A QUESTION OF IMMUNOLOGY
His third research achievement is possibly the one that has had least impact, but may also have the most potential. In the 1990s, Vermorken coordinated a study investigating whether vaccinating survivors of colon cancers using vaccines derived from their own cancer cells reduced the risk of recurrence. It seemed to, but the findings were never confirmed by others: “For a variety of reasons,” says Vermorken. “Logistics, complicated procedure, financial hurdles … But I think it was a proof of concept. It has shown to me that the immunological response in the body to tumour cells is absolutely of importance.”


“It has shown to me that the immunological response in the body to tumour cells is absolutely of importance”


Vermorken loves working with people and enthusing students about medical oncology, so in his retirement he’s as busy as ever – finding a time to speak to him at all is a feat. He’s still attending cancer conferences, organising symposia, running an annual international medical oncology course, participating in or running summer schools with ESO and ECCO, running post-ASCO meetings in Belgium and chairing the Belgian Association for Cancer Research. He is also a member of journal editorial boards, and still active in the EORTC-HNCG group and many other committees of national and international cancer organisations.

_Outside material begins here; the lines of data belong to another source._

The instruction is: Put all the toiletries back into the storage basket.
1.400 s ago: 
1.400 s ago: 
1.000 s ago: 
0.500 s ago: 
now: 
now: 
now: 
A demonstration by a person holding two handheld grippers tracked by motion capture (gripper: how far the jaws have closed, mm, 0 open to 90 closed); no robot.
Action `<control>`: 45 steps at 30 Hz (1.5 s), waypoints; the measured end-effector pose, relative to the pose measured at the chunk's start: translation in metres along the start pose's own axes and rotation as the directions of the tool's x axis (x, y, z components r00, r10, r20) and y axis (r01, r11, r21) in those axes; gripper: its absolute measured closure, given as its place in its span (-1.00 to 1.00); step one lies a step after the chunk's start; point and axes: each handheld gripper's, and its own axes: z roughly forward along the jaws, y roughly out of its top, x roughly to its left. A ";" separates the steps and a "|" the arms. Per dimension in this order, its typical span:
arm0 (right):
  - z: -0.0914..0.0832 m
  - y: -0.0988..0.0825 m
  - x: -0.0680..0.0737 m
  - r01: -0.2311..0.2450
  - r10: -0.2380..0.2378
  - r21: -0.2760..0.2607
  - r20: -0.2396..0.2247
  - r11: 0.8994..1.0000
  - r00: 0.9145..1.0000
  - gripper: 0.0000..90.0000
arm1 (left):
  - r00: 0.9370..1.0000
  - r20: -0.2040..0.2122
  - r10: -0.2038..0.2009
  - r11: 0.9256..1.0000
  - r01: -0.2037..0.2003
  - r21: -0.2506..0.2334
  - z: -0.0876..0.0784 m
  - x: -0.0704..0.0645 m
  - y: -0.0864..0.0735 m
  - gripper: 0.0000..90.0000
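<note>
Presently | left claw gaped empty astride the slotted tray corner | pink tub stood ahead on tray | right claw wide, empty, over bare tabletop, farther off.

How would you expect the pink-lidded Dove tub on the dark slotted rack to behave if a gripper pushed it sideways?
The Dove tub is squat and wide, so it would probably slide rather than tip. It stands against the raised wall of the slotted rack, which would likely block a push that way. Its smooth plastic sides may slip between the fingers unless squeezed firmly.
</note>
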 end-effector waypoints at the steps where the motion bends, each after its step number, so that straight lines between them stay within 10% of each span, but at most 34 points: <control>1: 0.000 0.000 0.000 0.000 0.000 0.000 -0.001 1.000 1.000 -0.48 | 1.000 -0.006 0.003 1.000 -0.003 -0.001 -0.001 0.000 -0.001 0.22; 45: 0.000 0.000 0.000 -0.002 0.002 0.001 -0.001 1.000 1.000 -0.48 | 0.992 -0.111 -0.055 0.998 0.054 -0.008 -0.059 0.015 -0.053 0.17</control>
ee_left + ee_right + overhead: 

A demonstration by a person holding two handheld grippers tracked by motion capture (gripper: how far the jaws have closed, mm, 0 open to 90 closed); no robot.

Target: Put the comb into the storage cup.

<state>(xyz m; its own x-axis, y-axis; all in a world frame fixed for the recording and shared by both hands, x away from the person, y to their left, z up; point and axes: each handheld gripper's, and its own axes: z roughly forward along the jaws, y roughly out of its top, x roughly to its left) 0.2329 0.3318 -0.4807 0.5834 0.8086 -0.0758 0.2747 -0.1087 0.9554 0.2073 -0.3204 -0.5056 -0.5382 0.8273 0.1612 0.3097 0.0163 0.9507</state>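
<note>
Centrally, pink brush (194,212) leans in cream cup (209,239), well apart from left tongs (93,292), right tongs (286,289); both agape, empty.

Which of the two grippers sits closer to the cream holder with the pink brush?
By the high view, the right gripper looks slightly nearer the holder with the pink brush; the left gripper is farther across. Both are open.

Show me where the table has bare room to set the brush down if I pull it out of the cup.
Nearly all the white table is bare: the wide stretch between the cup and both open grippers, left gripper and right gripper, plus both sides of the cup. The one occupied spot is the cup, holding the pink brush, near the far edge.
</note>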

His family – wife, two grown-up sons, and two grandchildren – understand that his work is his hobby, and always will be. So though he is looking forward to spending more time with his wife at his holiday house in their beloved France, enjoying the good food, he acknowledges that he’ll probably be looking through some journal papers while he’s sipping his fine wine. And one day he will find time to return to Africa, to meet those formidable, caring elephants again, face to face.